In vivo H. pylori-infected mice models and antibacterial efficacy of RHL/Cl-Ch-cal. (A) Workflow for mice model construction and drug treatment. (B) Model verification by rapid urease assay. (C) H. pylori burdens in mice stomachs after treatments with CLR (64 μg/kg), triple therapy [CLR + AMX (128 μg/kg) + lansoprazole (3.84 μg/kg)] and RHL/Cl-Ch-cal (with 64 μg/kg CLR) once per day continuedly for 5 days. Data were mean ± SD (n = 5), ∗P < 0.05 and ∗∗∗P < 0.001. (D) Histopathology of mice stomachs by H&E staining. Scale bar = 200 μm in upper row, scale bar = 50 μm in nether row.

Meanwhile, H&E staining was performed to evaluate the toxicity and the efficacy of RHL/Cl-Ch-cal in mice (Fig. 8D). In blank group (without H. pylori infection), the parietal cells, chief cells and mucous neck cells were clearly visible, and there was no tissue edema or inflammatory cells infiltration and no H. pylori aggregation in the keratinized layer. In model group, numerous H. pylori were observed diffusely colonizing on the surface of gastric mucosa, around 20%–30% of the whole area. This kind of the thick communities of bacteria under microscope observation could be considered as the formation of typical biofilms in vivo. After free CLR treatment, inflammatory cell infiltration was in the local laminae propria, and H. pylori (10%–20%) still existed.
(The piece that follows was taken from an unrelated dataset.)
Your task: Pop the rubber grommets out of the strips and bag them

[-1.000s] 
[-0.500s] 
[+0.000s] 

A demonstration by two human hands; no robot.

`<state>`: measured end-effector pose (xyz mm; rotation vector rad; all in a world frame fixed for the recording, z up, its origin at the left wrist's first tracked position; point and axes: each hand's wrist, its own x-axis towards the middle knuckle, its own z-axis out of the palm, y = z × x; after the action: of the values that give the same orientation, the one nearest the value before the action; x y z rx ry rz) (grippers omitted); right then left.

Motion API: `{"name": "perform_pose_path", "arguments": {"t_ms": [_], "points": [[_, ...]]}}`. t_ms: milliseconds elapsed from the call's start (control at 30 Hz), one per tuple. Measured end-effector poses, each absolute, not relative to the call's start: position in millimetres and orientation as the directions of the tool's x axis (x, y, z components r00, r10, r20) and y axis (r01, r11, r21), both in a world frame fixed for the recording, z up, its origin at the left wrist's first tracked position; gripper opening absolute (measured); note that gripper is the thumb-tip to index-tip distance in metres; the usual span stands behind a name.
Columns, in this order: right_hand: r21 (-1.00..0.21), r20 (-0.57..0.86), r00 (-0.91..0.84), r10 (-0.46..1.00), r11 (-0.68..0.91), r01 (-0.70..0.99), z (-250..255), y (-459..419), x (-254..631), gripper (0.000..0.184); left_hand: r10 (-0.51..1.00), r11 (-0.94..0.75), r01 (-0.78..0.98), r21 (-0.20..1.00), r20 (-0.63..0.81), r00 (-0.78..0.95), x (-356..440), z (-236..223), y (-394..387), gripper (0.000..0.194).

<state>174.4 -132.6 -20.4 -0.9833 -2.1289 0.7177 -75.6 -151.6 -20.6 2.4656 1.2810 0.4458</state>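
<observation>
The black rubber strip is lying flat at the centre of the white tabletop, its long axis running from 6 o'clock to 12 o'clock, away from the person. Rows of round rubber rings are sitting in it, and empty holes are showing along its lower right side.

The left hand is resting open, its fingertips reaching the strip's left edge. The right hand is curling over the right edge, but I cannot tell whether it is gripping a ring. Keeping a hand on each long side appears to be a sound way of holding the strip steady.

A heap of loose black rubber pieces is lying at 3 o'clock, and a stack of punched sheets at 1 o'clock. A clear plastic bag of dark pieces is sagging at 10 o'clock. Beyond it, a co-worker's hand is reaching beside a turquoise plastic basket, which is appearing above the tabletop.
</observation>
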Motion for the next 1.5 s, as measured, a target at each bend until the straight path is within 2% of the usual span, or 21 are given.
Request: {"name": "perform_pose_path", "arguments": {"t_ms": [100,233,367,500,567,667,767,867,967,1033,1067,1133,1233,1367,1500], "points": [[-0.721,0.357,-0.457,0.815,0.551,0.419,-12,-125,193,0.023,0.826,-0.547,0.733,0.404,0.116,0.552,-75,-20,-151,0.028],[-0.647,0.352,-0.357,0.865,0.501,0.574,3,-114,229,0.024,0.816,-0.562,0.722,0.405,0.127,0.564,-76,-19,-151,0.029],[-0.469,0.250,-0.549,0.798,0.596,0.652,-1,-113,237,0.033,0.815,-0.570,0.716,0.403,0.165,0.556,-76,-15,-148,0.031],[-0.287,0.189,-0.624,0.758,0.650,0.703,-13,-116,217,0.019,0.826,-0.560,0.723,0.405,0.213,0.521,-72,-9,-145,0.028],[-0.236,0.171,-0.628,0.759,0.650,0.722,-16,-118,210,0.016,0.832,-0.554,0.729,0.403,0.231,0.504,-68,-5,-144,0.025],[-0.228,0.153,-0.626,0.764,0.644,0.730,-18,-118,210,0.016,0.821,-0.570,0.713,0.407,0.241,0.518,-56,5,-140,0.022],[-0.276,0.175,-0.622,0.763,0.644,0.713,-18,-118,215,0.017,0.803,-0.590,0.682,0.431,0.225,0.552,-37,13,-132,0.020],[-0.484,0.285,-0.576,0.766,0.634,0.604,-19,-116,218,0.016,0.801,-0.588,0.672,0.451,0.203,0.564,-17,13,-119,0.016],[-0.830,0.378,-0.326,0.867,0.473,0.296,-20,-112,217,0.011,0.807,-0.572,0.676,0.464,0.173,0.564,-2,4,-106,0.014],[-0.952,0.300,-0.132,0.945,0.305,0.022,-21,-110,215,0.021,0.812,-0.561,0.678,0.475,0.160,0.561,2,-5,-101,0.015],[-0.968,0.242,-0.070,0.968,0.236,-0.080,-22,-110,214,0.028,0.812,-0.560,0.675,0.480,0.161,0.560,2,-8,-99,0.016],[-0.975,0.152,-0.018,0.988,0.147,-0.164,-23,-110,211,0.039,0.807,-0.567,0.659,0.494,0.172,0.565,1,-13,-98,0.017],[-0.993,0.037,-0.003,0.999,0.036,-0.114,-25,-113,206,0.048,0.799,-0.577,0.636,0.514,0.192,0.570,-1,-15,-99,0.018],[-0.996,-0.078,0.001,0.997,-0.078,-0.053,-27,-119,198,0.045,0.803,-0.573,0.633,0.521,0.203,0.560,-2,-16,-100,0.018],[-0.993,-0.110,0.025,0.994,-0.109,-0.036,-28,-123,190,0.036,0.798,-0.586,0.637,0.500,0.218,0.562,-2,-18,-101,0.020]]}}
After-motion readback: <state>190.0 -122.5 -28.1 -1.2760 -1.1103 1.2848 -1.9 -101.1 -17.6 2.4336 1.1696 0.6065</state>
After triple therapy, a small amount of H. pylori (5%–10%) were in the keratinized layer, in which the in vivo effect was superior to free CLR. Comparatively, only a few H. pylori (1%–5%) remained and there was no tissue edema or inflammatory cell infiltration in RHL/Cl-Ch-cal group, indicating that RHL/Cl-Ch-cal were safe in mice.

Conclusions

H. pylori eradication rate inevitably decreases along with antibiotics resistance raising, especially when biofilms form followed by chronic infections, which intensively challenges the anti-H. pylori therapies due to frequent refractory infections,. In addition, by depleting Chol of lipid raft on the gastric epithelial cell membrane, H. pylori damages the related cytokine receptor structures and hence blocks the downstream immune pathways and macrophage phagocytosis. H. pylori even escapes from adverse circumstances through intracellular survival in macrophages and gastric epithelial cells. Hence, biofilm formation, immune escape and intracellular survival contribute to H. pylori refractory infections together.
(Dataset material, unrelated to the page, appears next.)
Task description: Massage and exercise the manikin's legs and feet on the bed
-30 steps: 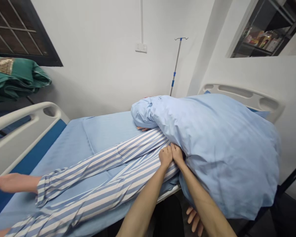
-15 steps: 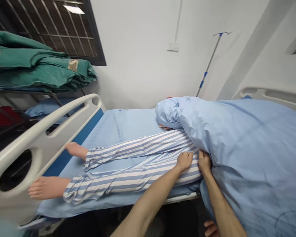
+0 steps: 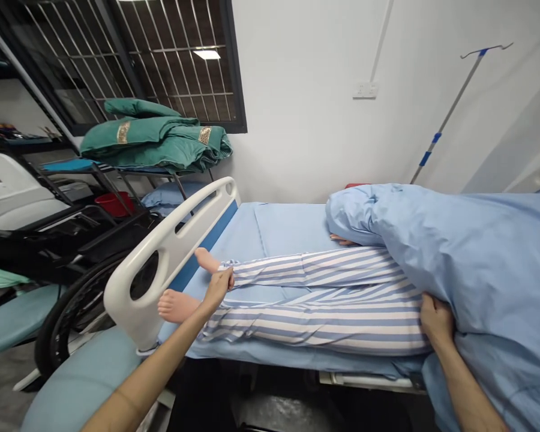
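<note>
Left hand (image 3: 219, 288), striped trousers (image 3: 315, 322) between, right hand (image 3: 436, 321)

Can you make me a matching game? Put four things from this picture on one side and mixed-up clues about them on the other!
Things:
1. left hand
2. drip stand
3. right hand
4. green bundle

Clues:
A. at the edge of the blue quilt
B. piled up in front of the barred window
C. near the foot end of the striped trousers
D. thin and hooked at the top

Right pairs: 1-C, 2-D, 3-A, 4-B.
</note>
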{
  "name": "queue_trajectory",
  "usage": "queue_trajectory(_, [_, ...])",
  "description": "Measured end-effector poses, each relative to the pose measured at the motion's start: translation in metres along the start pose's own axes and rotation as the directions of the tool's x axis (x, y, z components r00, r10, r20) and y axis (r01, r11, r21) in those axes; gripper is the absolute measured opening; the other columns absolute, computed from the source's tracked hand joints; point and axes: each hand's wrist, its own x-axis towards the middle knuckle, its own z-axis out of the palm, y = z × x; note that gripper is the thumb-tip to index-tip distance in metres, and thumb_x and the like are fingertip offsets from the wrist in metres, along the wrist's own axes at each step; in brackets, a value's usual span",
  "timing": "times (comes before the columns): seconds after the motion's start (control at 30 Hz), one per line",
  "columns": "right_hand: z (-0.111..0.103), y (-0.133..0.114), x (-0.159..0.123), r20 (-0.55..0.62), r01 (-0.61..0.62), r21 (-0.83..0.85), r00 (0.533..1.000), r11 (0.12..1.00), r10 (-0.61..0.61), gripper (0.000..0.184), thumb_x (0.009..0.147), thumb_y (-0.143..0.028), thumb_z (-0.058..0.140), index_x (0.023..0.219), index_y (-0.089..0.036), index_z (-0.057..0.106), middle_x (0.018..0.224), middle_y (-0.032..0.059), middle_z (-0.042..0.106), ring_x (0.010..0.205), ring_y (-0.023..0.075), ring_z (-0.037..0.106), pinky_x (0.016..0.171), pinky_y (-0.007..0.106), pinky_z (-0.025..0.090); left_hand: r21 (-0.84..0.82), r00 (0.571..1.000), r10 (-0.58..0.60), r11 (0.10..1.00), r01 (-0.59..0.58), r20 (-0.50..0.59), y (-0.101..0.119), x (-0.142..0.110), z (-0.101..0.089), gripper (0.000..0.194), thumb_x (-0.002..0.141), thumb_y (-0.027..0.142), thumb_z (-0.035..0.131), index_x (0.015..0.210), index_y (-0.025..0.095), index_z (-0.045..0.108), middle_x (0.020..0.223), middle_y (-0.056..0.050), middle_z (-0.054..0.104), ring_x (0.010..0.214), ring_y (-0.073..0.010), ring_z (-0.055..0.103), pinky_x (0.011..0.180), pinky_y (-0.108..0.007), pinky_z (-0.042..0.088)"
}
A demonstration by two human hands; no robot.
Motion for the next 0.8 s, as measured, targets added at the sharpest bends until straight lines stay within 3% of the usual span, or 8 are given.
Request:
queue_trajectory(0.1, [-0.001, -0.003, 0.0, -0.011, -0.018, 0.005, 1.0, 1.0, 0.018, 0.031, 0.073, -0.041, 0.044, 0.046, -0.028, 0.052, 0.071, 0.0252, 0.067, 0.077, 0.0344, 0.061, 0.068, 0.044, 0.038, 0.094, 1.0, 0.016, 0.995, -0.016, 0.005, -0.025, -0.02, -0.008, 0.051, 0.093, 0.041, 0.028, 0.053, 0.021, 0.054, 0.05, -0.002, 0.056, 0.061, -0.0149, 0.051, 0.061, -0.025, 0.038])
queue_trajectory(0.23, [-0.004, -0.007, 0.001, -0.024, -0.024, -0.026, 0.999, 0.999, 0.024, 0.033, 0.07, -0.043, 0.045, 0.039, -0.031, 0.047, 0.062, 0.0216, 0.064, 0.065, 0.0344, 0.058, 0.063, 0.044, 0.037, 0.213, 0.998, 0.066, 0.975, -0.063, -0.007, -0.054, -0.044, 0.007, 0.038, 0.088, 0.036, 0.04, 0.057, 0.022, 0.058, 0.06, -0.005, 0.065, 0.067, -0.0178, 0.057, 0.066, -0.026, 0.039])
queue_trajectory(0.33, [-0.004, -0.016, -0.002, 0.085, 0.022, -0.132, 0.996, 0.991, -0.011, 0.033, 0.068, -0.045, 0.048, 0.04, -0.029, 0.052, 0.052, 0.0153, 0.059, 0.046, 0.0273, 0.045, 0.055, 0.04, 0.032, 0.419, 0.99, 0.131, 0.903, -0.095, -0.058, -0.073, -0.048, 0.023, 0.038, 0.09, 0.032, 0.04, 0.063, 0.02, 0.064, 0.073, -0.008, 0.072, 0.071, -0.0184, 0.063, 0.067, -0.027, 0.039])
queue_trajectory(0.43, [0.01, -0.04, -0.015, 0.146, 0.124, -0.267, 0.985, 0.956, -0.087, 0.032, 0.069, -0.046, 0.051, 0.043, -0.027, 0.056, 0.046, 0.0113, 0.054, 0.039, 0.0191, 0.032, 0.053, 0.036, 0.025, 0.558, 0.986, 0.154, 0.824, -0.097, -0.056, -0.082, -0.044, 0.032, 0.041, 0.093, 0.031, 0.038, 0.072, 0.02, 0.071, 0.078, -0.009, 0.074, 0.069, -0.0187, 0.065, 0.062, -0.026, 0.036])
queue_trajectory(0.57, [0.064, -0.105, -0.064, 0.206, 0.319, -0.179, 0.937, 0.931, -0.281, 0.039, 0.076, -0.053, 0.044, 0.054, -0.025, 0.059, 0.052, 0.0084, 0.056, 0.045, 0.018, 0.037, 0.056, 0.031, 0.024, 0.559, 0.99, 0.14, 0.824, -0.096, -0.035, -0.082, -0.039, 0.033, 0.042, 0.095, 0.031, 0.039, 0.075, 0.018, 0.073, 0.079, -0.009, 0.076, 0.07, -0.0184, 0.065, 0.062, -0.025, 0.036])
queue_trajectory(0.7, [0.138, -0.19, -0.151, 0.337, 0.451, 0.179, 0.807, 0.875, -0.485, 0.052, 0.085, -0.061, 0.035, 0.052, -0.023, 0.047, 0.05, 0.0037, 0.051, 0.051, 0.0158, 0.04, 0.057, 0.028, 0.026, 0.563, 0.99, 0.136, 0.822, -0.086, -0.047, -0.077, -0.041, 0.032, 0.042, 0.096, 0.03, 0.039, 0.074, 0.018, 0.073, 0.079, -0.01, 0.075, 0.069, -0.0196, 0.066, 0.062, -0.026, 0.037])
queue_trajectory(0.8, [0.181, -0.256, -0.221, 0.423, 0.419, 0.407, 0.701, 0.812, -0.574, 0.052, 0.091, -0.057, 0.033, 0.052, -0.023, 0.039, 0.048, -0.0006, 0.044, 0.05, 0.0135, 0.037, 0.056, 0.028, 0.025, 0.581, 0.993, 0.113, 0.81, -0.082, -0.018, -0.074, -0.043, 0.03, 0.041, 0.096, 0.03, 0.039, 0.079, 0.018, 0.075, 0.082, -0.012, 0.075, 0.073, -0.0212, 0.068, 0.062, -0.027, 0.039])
Based on our previous researches regarding refractory biofilms (biofilms eradication tetralogy), and consideration for immune escape and intracellular survival of H. pylori, herein multi-functional RHL/Cl-Ch-cal was designed to improve H. pylori clearance rate and therefore reduce recurrence rate. In summary, RHL/Cl-Ch-cal first penetrated through mucus layer to the infection sites where RHL shell destroyed H. pylori biofilms making interior bacteria be exposed to CLR. RHL/Cl-Ch-cal inhibited the re-adhesion of residual bacteria to block biofilms regeneration. Then, exogenous Chol provided by RHL/Cl-Ch-cal restored the lipid raft on host cell membrane damaged by H. pylori, and therewith activated the downstream JAK/STAT immune pathways. Subsequently, macrophage phagocytose was induced to clear the remained planktonic H. pylori, and antimicrobial peptide hBD3 was secreted to kill H. pylori. Finally, the combination of calcitriol and CLR restored the expression of MCOLN3 to recover the normal exchange of H+ and Ca2+ in lysosomes and achieve lysosomal acidification, which played a critical role on intracellular H. pylori degradation.
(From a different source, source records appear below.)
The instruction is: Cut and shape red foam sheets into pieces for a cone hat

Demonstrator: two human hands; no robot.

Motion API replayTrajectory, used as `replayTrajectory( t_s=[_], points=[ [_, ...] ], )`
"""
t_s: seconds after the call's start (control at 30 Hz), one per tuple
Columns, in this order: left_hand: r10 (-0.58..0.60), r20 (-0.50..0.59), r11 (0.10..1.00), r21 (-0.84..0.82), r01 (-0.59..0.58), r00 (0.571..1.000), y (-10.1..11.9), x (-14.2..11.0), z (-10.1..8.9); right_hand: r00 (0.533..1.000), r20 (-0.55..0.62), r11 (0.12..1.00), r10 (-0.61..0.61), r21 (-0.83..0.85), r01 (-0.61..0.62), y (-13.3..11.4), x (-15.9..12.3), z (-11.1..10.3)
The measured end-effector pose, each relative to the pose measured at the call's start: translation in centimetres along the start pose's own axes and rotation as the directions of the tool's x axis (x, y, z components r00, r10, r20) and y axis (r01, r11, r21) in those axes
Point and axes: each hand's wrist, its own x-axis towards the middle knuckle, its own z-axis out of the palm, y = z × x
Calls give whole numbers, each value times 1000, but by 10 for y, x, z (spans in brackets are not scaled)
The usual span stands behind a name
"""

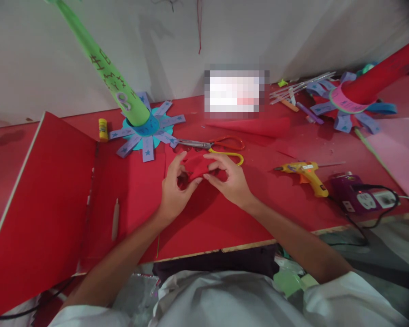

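Note:
A small piece of red paper (198, 164), folded or curved, is pinched between both my hands just above the red table. My left hand (176, 184) grips its left side, thumb below and fingers above. On its right side my right hand (229, 178) pinches the edge the same way. Right behind my fingers lie scissors (199, 144) with one orange-red and one yellow handle loop, partly covered by my right hand. Fingers hide some of the paper's shape.
A green paper cone (104, 63) with a flower-like base stands back left, beside a glue stick (102, 130). An upright red board (44, 213) and a pen-like stick (115, 220) are left. A glue gun (305, 172), purple power strip (356, 195) and red cone (385, 77) are right.

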Motion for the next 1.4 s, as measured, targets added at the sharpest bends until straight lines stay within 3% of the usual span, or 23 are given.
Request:
replayTrajectory(
  t_s=[0.37, 0.7, 1.4],
  points=[
    [53, 43, 998, 22, -54, 998, 3, 3, 0, 994, -111, 1000, -5, 18, 7, 7, 4, 1],
    [166, -116, 976, 158, -147, 979, 12, 7, -8, 982, -174, 997, 73, 6, -73, 15, 4, -2],
    [232, -61, 957, 194, -216, 971, 11, 5, -7, 978, -188, 995, 86, -40, -96, 17, 8, -7]
  ],
)
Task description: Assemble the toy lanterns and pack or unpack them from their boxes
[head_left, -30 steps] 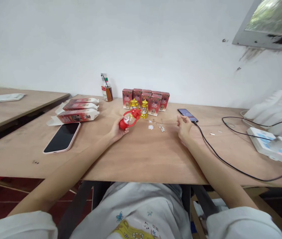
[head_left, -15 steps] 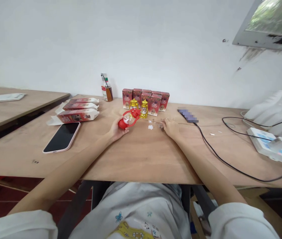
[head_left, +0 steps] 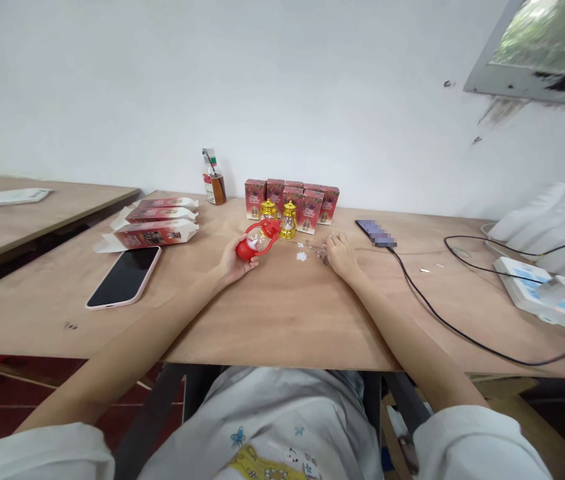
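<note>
My left hand [head_left: 236, 260] is wrapped round the base of a small red lantern [head_left: 258, 240] with a clear globe, tilted to the right above the table. My right hand [head_left: 341, 255] rests low on the tabletop with its fingers curled together; what they pinch, if anything, is too small to make out. Beside its fingertips lie small metal-looking bits [head_left: 318, 251] and white paper-like pieces [head_left: 302, 256]. Two gold lanterns stand just behind the red one: a left one [head_left: 268, 208] and a right one [head_left: 288, 220].
Several red printed boxes [head_left: 310, 211] stand at the back. Opened boxes [head_left: 156, 232] lie at left near a phone [head_left: 123, 277]. A bottle [head_left: 214, 187] stands by the wall. Another phone [head_left: 376, 233] trails a black cable [head_left: 430, 305] to a white power strip [head_left: 537, 290].
My right hand has shifted slightly, its fingers drawing in more over the small bits. My left hand keeps the red lantern in nearly the same place.
</note>
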A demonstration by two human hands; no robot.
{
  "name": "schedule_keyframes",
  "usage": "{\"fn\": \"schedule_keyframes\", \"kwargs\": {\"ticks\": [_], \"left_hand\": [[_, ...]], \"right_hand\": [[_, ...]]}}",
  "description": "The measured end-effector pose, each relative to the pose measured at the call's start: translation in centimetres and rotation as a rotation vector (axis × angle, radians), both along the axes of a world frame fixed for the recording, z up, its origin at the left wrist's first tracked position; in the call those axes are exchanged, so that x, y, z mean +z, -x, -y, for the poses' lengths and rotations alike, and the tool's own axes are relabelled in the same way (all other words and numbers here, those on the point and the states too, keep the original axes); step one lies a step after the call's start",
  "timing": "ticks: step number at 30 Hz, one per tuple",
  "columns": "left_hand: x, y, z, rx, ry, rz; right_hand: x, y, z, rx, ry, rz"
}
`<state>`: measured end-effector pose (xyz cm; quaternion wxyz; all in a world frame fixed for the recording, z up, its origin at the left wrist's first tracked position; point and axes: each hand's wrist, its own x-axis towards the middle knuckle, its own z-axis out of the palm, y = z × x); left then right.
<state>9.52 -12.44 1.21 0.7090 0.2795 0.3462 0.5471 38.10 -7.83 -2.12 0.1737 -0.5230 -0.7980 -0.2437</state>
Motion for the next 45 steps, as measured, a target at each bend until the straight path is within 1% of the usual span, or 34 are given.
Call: {"fn": "schedule_keyframes", "kwargs": {"ticks": [6, 12, 23, 28, 33, 38, 45], "left_hand": [[0.17, -0.08, 0.12, 0.004, 0.009, -0.015], [0.02, -0.05, 0.07, -0.015, -0.011, 0.005], [0.07, -0.09, 0.08, -0.012, -0.012, -0.019], [0.06, -0.09, 0.1, -0.008, -0.003, -0.02], [-0.04, 0.02, 0.04, -0.022, -0.016, -0.026], [-0.2, 0.05, -0.15, -0.032, -0.036, -0.006], [-0.4, 0.17, -0.21, -0.006, -0.054, -0.013]], "right_hand": [[0.27, 0.02, 0.35, -0.002, -0.003, 0.027], [0.28, 0.13, 0.37, 0.014, -0.046, 0.077], [0.4, 0.26, 0.33, 0.039, 0.028, 0.107], [0.42, 0.19, 0.35, 0.028, 0.074, 0.054], [0.39, 0.13, 0.33, -0.011, 0.117, -0.007], [0.24, -0.02, 0.31, 0.013, 0.113, -0.055], [0.15, -0.14, 0.22, 0.029, 0.127, -0.124]]}}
According to the Kyoto Global Consensus report, H. pylori infection is a disease state that should be eradicated unless there are countervailing factors. Therefore, improving H. pylori clearance rate is of great significance to treat H. pylori infection. In addition, using nanotechnology to deliver antibacterial drugs would improve their antibacterial efficiencies. Based on the proposed combined contributions of biofilms formation, immune escape and intracellular survival to H. pylori refractory infections, RHL/Cl-Ch-cal was designed as a “comprehensive attack” strategy to improve the H. pylori clearance rate through biofilms eradication tetralogy, immune activation and intracellular bacteria killing to achieve the purpose of eradicating H. pylori in the complex environment.